Your goal — Restate the data below word for word. Leave the images out.
** Opening Stored data block **
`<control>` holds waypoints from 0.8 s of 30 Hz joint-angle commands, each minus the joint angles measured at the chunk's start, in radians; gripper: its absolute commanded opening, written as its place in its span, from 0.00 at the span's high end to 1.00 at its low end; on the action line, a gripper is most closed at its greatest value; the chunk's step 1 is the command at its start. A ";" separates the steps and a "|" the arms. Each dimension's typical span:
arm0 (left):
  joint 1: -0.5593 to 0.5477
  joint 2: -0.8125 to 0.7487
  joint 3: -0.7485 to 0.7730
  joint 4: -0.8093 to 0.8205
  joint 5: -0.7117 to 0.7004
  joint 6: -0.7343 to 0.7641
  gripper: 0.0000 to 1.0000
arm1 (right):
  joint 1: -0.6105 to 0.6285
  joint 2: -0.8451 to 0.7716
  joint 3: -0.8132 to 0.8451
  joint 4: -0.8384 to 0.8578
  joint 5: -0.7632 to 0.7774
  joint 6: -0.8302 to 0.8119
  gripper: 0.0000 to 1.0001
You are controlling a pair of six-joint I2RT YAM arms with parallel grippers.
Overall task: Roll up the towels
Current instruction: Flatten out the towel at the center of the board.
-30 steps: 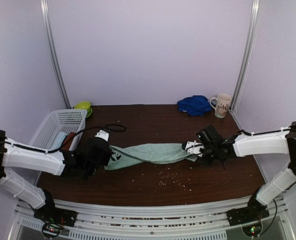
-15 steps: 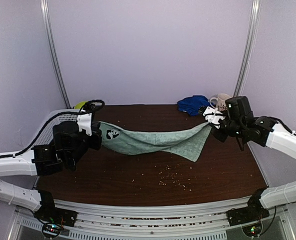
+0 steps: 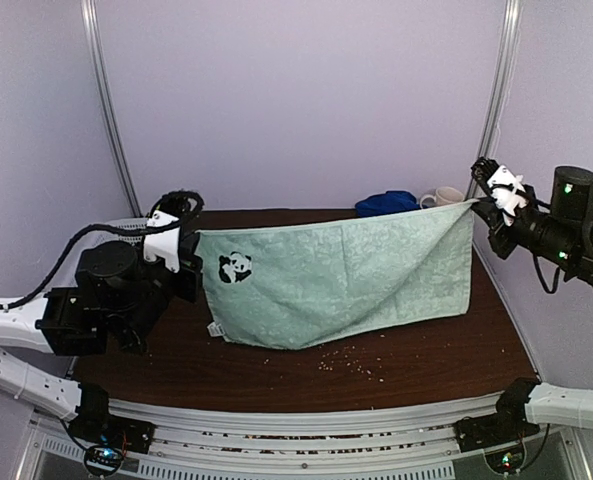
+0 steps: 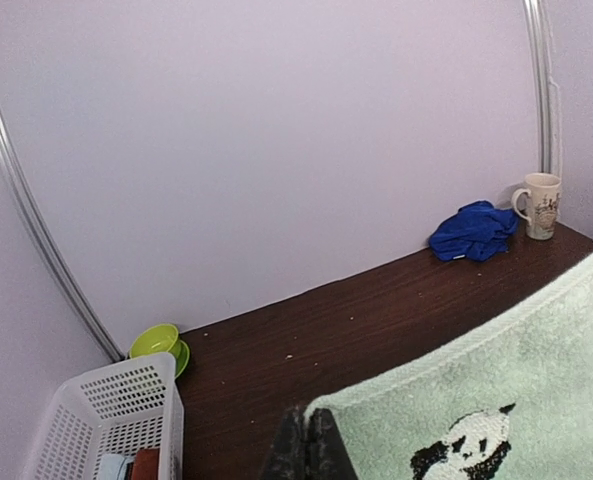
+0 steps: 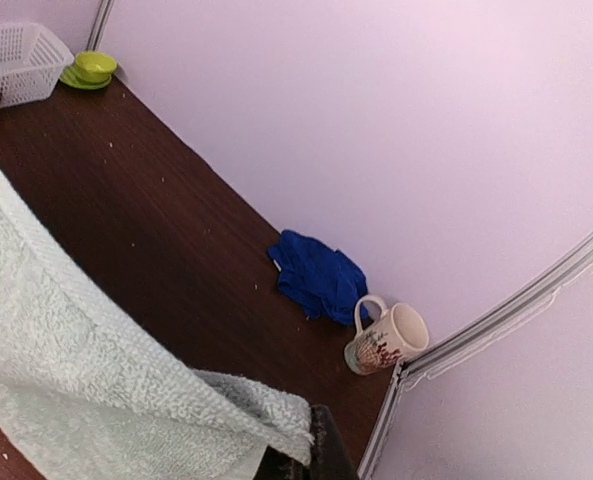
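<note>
The pale mint-green towel (image 3: 346, 285) with a panda print hangs spread out above the table, held by its two top corners. My left gripper (image 3: 191, 245) is shut on the towel's left corner, which shows in the left wrist view (image 4: 496, 400). My right gripper (image 3: 476, 203) is shut on the right corner, which shows in the right wrist view (image 5: 126, 390). The royal blue towel (image 3: 386, 204) lies crumpled at the back right of the table; it also shows in the left wrist view (image 4: 472, 231) and the right wrist view (image 5: 318, 277).
A white patterned mug (image 3: 441, 197) stands by the blue towel at the back right. A white basket (image 4: 106, 420) and a green bowl on a saucer (image 4: 156, 345) are at the back left. Crumbs (image 3: 341, 360) lie on the dark table.
Both grippers rose and moved apart with the mint-green towel, lifting it off the table. It went from a sagging band to a spread sheet hanging in the air.
</note>
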 commanded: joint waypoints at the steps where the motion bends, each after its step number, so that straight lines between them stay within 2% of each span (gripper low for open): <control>1: 0.017 0.079 0.019 -0.004 -0.136 -0.016 1.00 | -0.007 0.098 -0.119 0.008 0.138 0.022 1.00; 3: 0.068 0.134 0.040 -0.063 -0.087 -0.066 1.00 | -0.008 0.155 -0.168 0.061 0.184 0.022 1.00; 6: 0.201 0.211 0.046 -0.106 0.064 -0.137 1.00 | -0.018 0.271 -0.218 0.139 0.225 0.022 1.00; 10: 0.352 0.362 0.046 -0.018 0.168 -0.093 1.00 | -0.055 0.472 -0.222 0.261 0.265 0.017 1.00; 13: 0.434 0.547 0.115 0.008 0.215 -0.067 1.00 | -0.082 0.649 -0.168 0.309 0.282 0.011 1.00; 18: 0.501 0.766 0.227 0.069 0.220 -0.008 1.00 | -0.099 0.853 -0.094 0.372 0.321 -0.007 1.00; 24: 0.554 0.864 0.260 0.207 0.244 0.090 1.00 | -0.129 0.939 -0.043 0.442 0.382 -0.040 1.00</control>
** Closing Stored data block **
Response for this exercise —
`<control>` holds waypoints from 0.8 s of 30 Hz joint-angle commands, each minus the joint angles measured at the chunk's start, in radians; gripper: its absolute commanded opening, written as its place in its span, from 0.00 at the span's high end to 1.00 at its low end; on the action line, a gripper is most closed at its greatest value; the chunk's step 1 is the command at its start. A ";" separates the steps and a "|" the arms. Each dimension's typical span:
arm0 (left):
  joint 1: -0.5593 to 0.5477
  joint 2: -0.8125 to 0.7487
  joint 3: -0.7485 to 0.7730
  joint 4: -0.8093 to 0.8205
  joint 5: -0.7117 to 0.7004
  joint 6: -0.7343 to 0.7641
  gripper: 0.0000 to 1.0000
arm1 (right):
  joint 1: -0.6105 to 0.6285
  joint 2: -0.8451 to 0.7716
  joint 3: -0.8132 to 0.8451
  joint 4: -0.8384 to 0.8578
  joint 5: -0.7632 to 0.7774
  joint 6: -0.8302 to 0.8119
  gripper: 0.0000 to 1.0001
You are controlling a pair of six-joint I2RT YAM arms with parallel grippers.
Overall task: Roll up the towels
Current instruction: Flatten out the towel at the center of the board.
-30 steps: 
-15 steps: 
+0 steps: 
+0 steps: 
+0 steps: 
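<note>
The pale mint-green towel (image 3: 346, 285) with a panda print hangs spread out above the table, held by its two top corners. My left gripper (image 3: 191, 245) is shut on the towel's left corner, which shows in the left wrist view (image 4: 496, 400). My right gripper (image 3: 476, 203) is shut on the right corner, which shows in the right wrist view (image 5: 126, 390). The royal blue towel (image 3: 386, 204) lies crumpled at the back right of the table; it also shows in the left wrist view (image 4: 472, 231) and the right wrist view (image 5: 318, 277).
A white patterned mug (image 3: 441, 197) stands by the blue towel at the back right. A white basket (image 4: 106, 420) and a green bowl on a saucer (image 4: 156, 345) are at the back left. Crumbs (image 3: 341, 360) lie on the dark table.
Both grippers rose and moved apart with the mint-green towel, lifting it off the table. It went from a sagging band to a spread sheet hanging in the air.
</note>
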 commanded: joint waypoints at the steps where the motion bends, each after its step number, so that straight lines between them stay within 2% of each span (gripper low for open): <control>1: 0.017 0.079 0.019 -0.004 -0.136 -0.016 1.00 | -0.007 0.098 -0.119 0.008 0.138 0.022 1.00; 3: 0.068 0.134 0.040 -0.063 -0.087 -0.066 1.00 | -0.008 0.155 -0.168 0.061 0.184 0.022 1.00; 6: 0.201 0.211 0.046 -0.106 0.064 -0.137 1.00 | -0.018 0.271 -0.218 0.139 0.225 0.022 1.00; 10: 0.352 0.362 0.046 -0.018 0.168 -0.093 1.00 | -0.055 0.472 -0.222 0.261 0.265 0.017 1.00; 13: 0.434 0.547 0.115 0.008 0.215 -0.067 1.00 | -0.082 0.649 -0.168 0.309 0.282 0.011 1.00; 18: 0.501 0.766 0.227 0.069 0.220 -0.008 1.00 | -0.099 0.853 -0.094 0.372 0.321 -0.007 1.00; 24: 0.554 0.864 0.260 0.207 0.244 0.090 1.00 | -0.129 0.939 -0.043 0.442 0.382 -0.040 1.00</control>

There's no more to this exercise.